— Task to carry out —
Some entries follow. Reproduce exactly the lines starting at the one with "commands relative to" and stopping after the one with "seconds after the".

[Records from a data source]

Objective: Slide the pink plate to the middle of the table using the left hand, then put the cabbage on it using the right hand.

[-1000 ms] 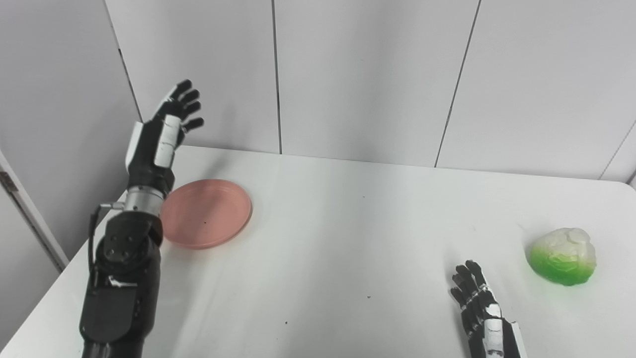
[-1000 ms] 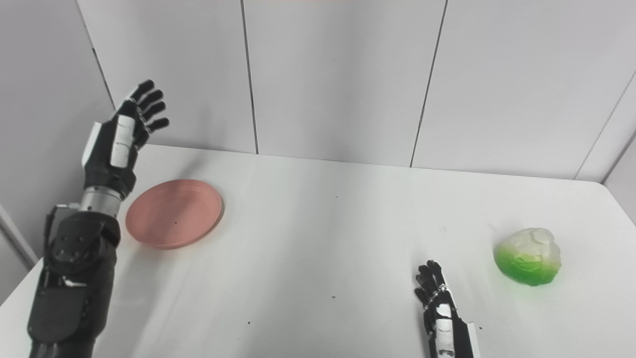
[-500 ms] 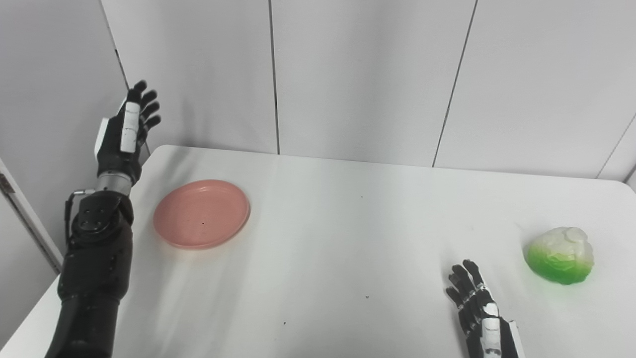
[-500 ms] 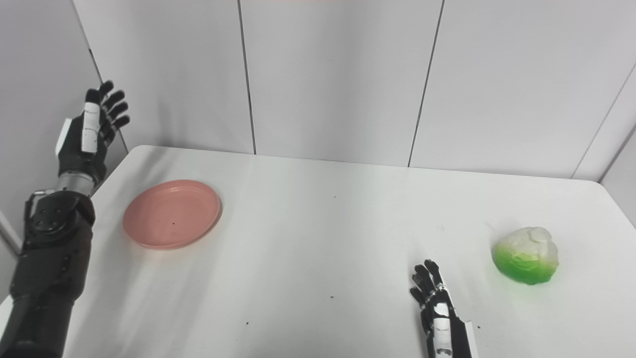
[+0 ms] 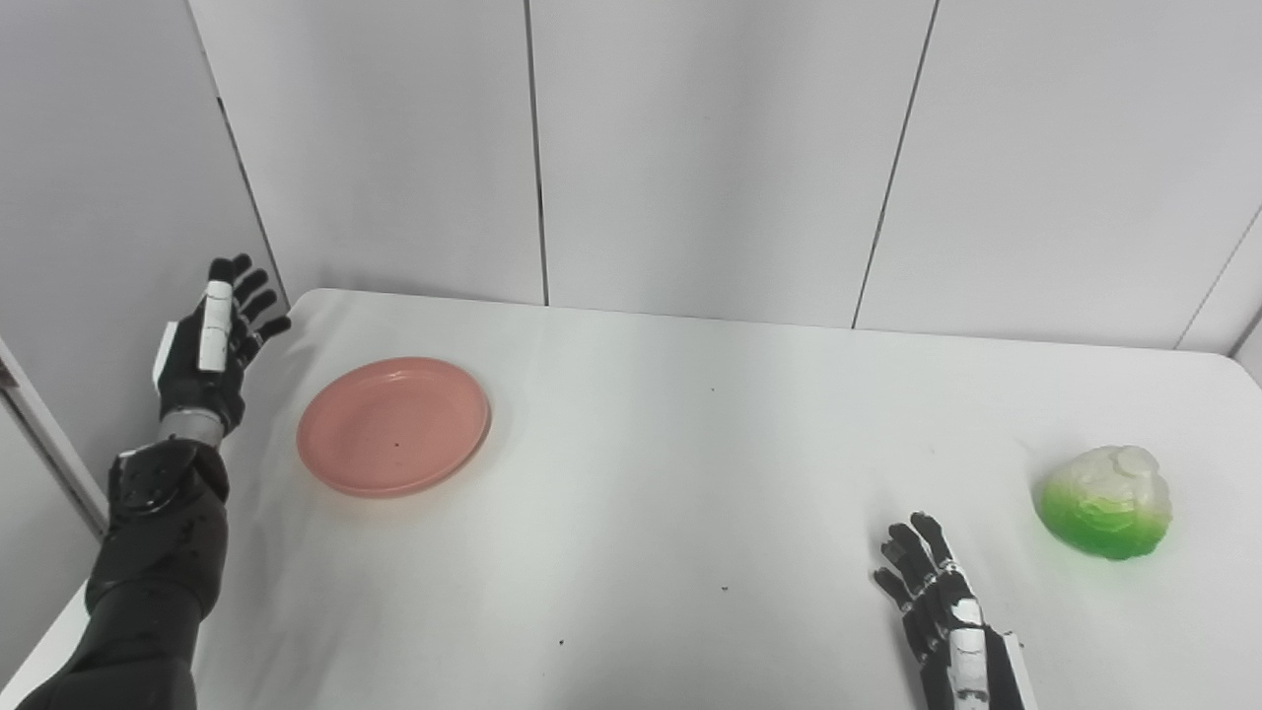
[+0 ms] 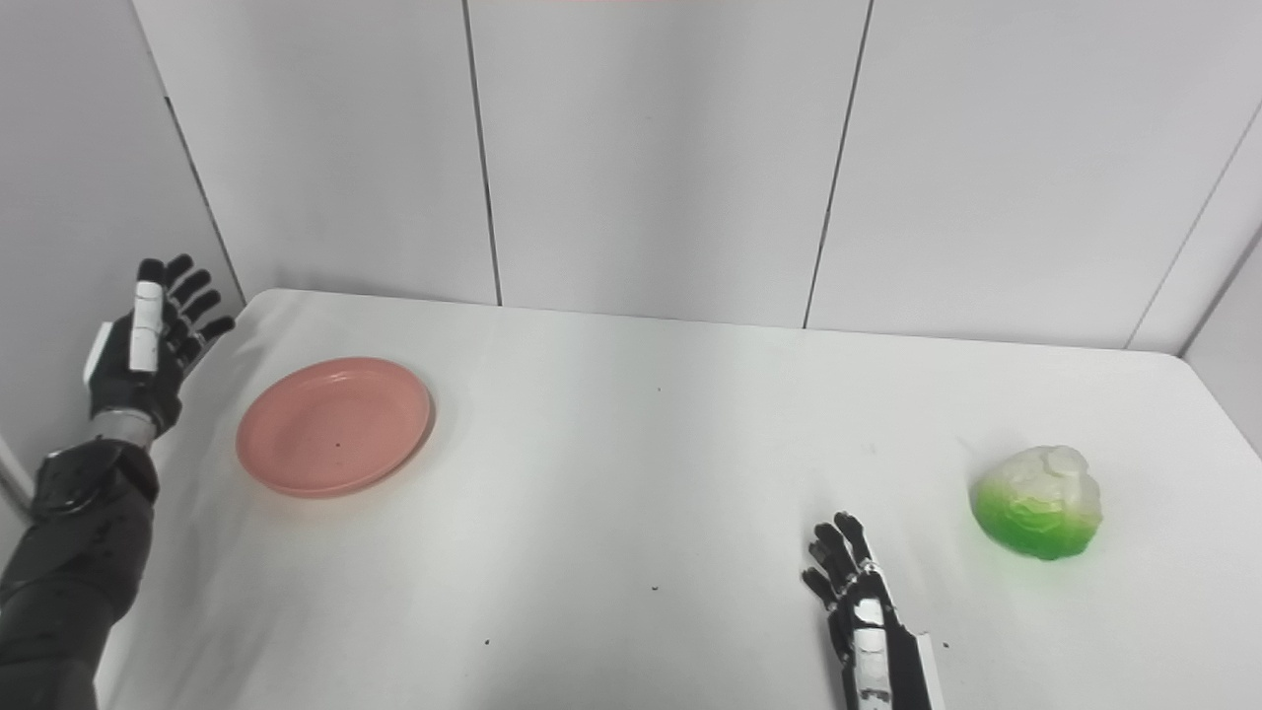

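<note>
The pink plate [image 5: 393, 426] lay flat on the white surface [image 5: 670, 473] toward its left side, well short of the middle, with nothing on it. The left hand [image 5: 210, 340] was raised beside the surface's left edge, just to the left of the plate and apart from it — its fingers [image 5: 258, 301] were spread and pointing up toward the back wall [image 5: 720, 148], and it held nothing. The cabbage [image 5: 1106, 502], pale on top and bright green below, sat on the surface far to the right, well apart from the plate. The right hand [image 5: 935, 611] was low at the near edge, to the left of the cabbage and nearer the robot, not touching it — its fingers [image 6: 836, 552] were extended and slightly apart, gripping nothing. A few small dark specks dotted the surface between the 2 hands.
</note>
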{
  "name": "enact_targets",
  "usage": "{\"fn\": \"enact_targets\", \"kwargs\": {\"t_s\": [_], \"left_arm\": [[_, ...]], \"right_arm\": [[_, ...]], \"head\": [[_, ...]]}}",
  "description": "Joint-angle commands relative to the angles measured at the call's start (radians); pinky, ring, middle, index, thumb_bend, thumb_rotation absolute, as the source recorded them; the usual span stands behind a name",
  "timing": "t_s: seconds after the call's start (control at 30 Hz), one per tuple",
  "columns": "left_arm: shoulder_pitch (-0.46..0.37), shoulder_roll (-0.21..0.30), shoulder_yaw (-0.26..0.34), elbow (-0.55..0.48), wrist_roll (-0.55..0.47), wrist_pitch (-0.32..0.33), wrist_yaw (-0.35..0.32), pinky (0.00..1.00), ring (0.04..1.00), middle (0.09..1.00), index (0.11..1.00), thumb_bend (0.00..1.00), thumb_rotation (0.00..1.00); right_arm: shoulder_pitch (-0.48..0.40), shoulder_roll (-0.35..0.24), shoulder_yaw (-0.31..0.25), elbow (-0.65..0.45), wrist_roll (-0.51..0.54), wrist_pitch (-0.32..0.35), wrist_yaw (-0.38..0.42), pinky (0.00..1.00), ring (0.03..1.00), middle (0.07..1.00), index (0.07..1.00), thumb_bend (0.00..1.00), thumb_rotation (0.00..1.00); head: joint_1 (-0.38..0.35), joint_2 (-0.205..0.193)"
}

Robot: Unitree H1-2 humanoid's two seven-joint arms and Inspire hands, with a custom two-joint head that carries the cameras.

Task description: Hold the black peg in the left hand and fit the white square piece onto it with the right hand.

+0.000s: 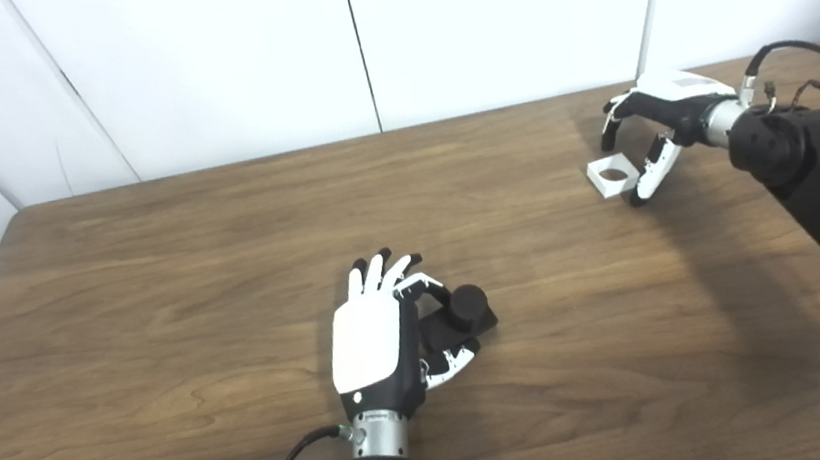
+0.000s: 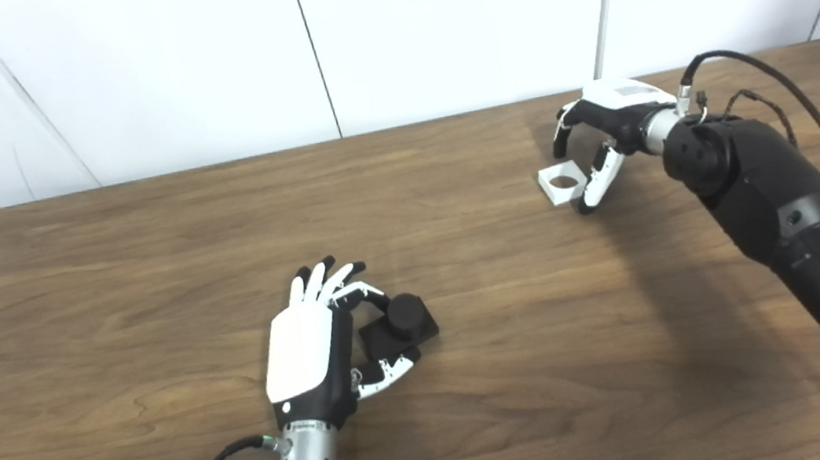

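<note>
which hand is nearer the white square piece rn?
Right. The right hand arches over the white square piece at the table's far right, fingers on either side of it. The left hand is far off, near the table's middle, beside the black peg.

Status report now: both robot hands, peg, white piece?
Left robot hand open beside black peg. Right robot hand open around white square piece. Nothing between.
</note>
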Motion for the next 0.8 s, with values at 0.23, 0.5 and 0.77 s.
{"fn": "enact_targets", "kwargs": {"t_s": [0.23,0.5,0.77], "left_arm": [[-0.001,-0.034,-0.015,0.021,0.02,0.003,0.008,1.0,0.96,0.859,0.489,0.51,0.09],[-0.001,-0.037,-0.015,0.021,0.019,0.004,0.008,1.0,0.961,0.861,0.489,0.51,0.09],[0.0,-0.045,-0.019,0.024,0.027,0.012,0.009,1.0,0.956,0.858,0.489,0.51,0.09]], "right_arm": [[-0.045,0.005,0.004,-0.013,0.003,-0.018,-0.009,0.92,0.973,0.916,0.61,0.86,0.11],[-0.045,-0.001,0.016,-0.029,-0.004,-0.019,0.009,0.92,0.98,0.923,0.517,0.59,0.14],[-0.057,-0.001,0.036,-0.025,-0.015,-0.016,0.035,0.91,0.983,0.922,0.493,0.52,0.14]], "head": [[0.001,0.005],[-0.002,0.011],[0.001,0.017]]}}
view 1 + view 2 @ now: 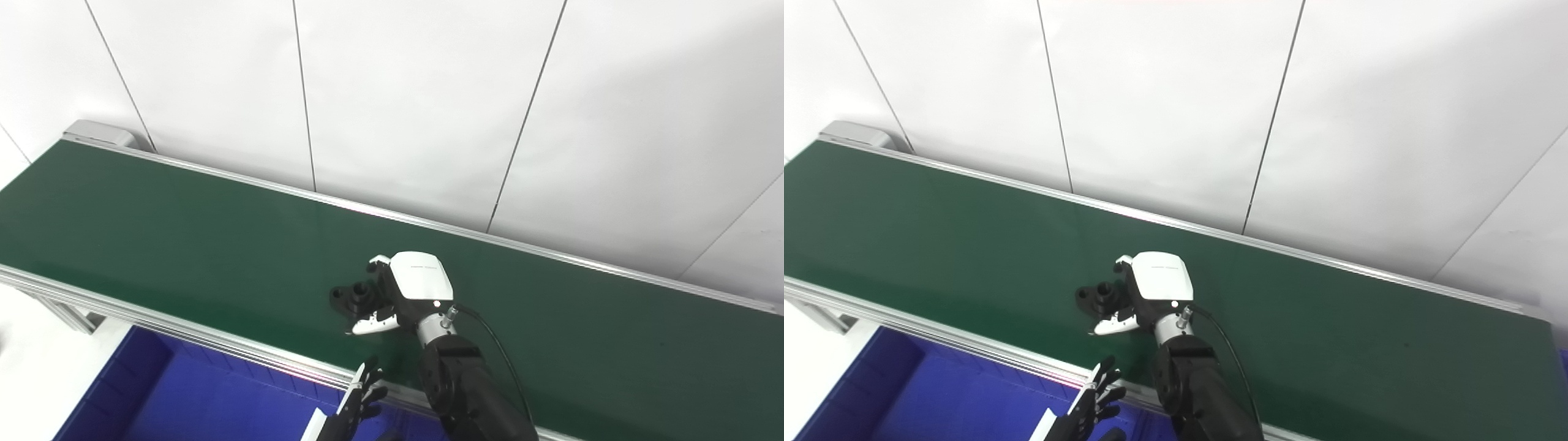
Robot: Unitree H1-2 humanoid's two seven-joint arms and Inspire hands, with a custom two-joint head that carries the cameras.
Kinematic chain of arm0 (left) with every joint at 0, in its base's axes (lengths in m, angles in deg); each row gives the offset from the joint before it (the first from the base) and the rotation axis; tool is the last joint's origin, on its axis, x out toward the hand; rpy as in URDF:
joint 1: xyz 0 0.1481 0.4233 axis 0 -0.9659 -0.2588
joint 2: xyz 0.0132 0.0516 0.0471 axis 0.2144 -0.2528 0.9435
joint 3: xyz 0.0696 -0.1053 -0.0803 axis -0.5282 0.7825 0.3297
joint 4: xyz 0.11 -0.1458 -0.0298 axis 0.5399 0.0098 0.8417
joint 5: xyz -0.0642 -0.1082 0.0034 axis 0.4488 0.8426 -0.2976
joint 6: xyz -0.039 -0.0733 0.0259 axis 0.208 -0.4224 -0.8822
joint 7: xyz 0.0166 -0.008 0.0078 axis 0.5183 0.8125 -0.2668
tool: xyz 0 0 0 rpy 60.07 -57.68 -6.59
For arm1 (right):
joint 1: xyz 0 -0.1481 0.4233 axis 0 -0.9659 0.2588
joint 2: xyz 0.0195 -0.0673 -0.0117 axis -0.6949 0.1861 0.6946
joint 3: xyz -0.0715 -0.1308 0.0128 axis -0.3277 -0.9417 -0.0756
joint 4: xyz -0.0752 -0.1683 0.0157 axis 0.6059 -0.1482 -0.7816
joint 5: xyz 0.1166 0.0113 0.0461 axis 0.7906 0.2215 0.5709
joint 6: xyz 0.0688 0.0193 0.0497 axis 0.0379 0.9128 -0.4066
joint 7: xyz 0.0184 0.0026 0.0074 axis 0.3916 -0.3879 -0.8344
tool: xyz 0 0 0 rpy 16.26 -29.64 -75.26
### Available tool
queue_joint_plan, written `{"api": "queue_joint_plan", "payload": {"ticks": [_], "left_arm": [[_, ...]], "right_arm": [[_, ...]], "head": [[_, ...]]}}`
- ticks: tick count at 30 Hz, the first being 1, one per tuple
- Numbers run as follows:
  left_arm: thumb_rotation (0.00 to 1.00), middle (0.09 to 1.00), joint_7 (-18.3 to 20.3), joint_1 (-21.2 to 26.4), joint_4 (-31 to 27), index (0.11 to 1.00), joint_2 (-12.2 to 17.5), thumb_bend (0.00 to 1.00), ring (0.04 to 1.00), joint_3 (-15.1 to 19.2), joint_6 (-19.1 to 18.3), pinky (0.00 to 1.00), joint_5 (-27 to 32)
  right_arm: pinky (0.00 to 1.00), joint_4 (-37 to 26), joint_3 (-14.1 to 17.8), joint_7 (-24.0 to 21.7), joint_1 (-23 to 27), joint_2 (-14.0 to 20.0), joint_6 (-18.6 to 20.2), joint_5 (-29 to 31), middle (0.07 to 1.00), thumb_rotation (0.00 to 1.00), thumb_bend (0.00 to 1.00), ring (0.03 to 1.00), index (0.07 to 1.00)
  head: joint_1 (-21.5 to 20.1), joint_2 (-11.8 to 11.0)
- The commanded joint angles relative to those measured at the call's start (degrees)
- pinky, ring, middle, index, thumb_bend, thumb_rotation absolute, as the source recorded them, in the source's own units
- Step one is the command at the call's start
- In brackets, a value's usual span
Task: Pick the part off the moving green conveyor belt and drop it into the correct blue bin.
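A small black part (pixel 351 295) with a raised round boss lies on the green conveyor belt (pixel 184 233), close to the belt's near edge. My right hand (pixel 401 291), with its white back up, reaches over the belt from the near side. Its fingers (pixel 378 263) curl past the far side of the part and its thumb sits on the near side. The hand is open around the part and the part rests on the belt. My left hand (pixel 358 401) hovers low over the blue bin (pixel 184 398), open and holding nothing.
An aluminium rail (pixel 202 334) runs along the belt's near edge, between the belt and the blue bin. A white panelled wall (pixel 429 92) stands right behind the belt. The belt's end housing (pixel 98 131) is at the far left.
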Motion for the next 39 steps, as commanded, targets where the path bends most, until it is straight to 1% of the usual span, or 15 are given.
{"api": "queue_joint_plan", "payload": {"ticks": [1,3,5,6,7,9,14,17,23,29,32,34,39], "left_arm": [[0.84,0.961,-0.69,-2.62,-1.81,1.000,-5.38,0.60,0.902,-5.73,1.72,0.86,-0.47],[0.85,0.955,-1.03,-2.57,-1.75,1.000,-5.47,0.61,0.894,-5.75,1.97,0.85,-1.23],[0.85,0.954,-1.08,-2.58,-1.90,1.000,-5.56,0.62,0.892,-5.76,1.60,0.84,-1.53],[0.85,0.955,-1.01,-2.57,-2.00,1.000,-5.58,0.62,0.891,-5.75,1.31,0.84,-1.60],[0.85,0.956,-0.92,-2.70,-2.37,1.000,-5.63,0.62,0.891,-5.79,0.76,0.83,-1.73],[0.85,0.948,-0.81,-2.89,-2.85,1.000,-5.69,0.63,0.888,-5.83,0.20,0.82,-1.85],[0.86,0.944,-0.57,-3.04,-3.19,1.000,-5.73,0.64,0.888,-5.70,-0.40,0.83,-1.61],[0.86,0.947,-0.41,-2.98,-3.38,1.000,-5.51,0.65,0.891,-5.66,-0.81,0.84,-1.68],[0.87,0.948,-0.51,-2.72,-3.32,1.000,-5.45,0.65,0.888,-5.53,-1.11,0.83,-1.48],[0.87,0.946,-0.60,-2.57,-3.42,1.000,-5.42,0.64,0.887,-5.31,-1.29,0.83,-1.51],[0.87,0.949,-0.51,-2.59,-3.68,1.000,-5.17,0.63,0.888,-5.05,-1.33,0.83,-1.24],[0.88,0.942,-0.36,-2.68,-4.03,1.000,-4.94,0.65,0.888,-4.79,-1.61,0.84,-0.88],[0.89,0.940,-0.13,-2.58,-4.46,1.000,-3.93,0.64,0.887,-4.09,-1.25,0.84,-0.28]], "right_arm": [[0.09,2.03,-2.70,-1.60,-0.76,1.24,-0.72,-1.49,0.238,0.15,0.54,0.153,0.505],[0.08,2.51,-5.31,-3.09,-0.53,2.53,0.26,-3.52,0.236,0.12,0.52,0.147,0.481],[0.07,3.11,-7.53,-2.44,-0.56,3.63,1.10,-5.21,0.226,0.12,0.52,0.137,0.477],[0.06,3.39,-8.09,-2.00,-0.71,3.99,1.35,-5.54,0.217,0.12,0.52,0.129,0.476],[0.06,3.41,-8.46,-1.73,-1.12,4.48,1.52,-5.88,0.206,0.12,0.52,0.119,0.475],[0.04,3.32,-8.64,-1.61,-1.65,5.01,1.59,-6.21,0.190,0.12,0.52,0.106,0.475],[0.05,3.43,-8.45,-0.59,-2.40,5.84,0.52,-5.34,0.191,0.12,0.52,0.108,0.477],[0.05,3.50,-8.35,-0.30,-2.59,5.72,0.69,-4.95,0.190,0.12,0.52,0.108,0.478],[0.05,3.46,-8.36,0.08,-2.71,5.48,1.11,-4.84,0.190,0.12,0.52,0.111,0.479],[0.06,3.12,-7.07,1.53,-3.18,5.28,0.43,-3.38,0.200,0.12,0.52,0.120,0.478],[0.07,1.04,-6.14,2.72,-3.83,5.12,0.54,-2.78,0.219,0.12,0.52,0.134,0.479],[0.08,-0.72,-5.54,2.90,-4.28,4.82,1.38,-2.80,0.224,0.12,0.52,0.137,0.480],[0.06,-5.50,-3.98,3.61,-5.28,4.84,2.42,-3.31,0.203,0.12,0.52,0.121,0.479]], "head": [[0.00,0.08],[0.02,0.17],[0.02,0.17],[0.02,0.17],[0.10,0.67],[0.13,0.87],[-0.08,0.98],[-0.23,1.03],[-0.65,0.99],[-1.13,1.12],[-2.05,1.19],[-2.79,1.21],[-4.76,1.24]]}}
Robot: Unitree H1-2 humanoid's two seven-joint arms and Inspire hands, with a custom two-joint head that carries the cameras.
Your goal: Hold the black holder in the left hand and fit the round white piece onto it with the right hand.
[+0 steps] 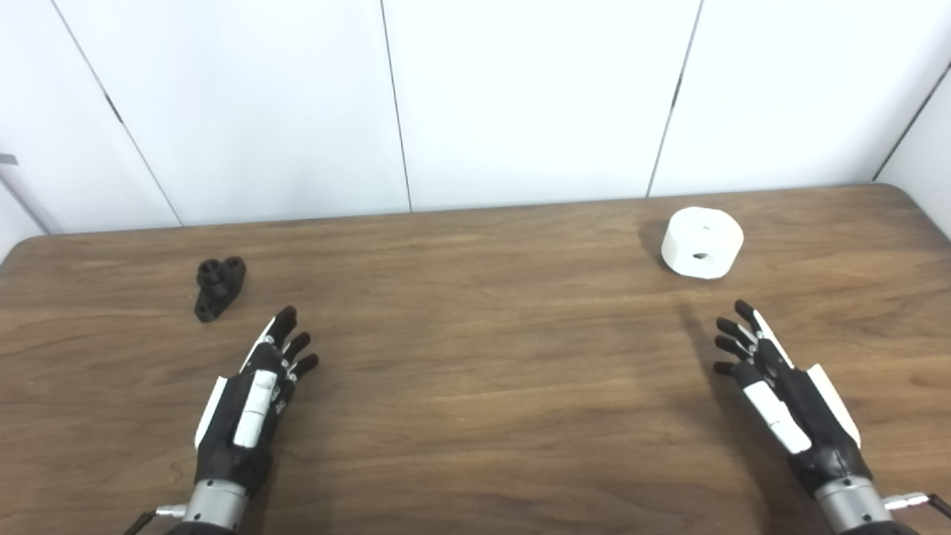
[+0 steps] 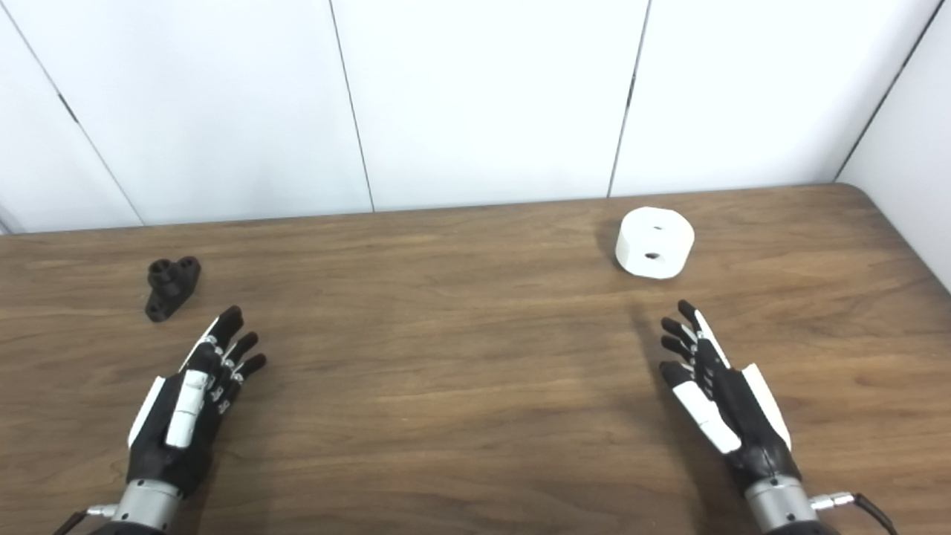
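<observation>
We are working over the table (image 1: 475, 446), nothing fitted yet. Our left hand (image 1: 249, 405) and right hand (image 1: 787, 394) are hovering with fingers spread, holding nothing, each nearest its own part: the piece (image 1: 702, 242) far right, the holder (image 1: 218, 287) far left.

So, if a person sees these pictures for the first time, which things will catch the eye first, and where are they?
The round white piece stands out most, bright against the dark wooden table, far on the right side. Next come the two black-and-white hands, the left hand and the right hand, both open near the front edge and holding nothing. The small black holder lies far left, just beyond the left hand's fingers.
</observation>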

— Exercise output —
  "description": "Joint-angle commands relative to the angles measured at the call's start (radians); pinky, ring, middle, index, thumb_bend, thumb_rotation absolute, as the source recorded them; the usual span stands behind a name",
  "timing": "t_s: seconds after the call's start (control at 30 Hz), one per tuple",

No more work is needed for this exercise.